Studentka Uniwersytetu Wrocławskiego - przygotowując się do egzaminu - znalazła w uczelnianej książce list sprzed 23 lat. Jego autorem jest dziadek, który napisał do studiującej wnuczki.

REKLAMA

Uniwersytet Wrocławski zdecydował się zamieścić list na portalu społecznościowym.

Korespondencja zaczyna się od słów: "Kochany Skarbie". Następnie dziadek informuje, że wysyła witaminy i pisze, że dowiedział się, iż wnuczka nie przyjedzie na święta. Wprawdzie tęsknimy za Tobą, ale masz rację, że rezygnujesz z przyjazdu, to bardzo męcząca podróż - czytamy.

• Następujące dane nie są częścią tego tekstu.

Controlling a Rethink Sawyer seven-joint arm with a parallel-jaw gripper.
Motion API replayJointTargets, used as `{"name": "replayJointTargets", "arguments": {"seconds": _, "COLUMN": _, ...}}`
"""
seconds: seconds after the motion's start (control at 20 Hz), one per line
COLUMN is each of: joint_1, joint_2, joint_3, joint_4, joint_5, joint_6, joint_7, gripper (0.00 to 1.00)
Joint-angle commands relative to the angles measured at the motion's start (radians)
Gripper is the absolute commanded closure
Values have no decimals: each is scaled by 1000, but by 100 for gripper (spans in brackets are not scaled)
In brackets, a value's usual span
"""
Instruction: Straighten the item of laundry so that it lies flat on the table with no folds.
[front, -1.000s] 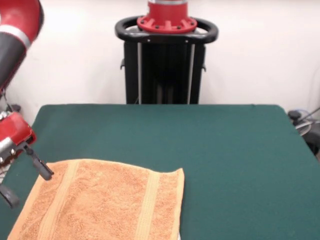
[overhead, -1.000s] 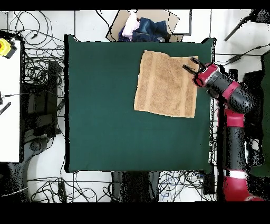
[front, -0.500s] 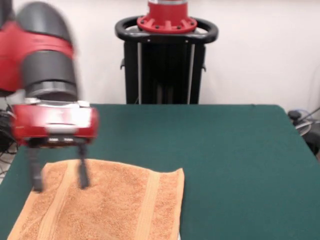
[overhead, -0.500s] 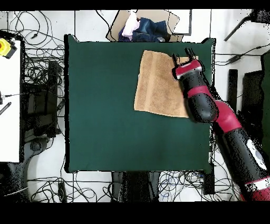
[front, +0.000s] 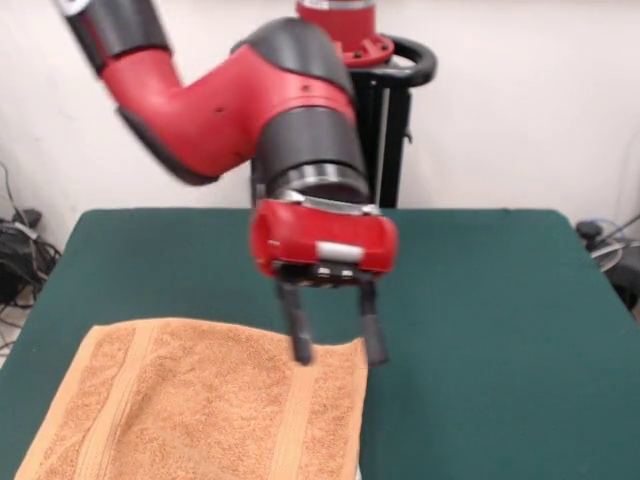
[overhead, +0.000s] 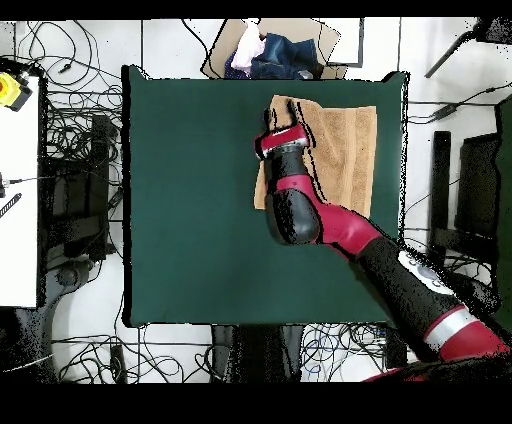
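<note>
Pincer (front: 333, 350) hung spread wide and empty over the orange towel's (front: 200, 410) corner. Towel lay spread on the green desk (front: 480, 330) by one edge, seemingly flat; little appeared left.

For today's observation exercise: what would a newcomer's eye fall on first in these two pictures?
First, the big red and black arm sweeping down over the table, its tool open above the towel's far corner. Next, the orange-tan towel, lying flat at the near left of the front view, bright against the dark green top.
</note>
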Motion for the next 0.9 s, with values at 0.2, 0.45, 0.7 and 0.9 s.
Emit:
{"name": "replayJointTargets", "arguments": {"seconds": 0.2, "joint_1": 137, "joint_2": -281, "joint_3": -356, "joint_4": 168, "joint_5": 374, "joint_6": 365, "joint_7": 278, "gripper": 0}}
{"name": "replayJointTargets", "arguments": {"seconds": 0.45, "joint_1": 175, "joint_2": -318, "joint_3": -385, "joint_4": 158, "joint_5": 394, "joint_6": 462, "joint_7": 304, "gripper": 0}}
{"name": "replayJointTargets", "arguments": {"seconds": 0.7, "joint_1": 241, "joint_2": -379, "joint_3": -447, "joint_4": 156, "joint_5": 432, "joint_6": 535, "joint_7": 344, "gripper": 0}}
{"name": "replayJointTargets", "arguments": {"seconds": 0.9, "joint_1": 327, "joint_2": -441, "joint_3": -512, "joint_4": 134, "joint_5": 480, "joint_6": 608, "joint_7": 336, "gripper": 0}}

W dalszej części autor listu zaleca wnuczce, by ta ubierała się ciepło i informuje, że wysyła jej ulubione słodycze. Najważniejsze w terminie zaliczyć wszystko i mieć spokojne wakacje do dyspozycji - napisał dziadek, zapewniając o przesłaniu dodatkowych pieniędzy na konto.

Po publikacji zgłosiła się... adresatka listu, która - jak się okazało - ponad dwie dekady temu była na pierwszym roku weterynarii.

Użyłam listu jako zakładki, książkę oddałam, a o liście zapomniałam. Na początku myślałam, że to jakiś żart. To była fajna naprawdę emocjonująca sytuacja. Miałam ściśnięte gardło, tym bardziej, że mój dziadek już nie żyje i to są takie wspomnienia fajne - mówił Magdalena Nowosielska, adresatka listu.

Czuję ogromne wzruszenie i radość po odnalezieniu adresatki listu, ponieważ być może jest to jedna z niewielu pamiątek po dziadku - mówi z kolei Jagienka Apolinarska, która odnalazła list.

List z 1997 roku wróci oczywiście do właścicielki.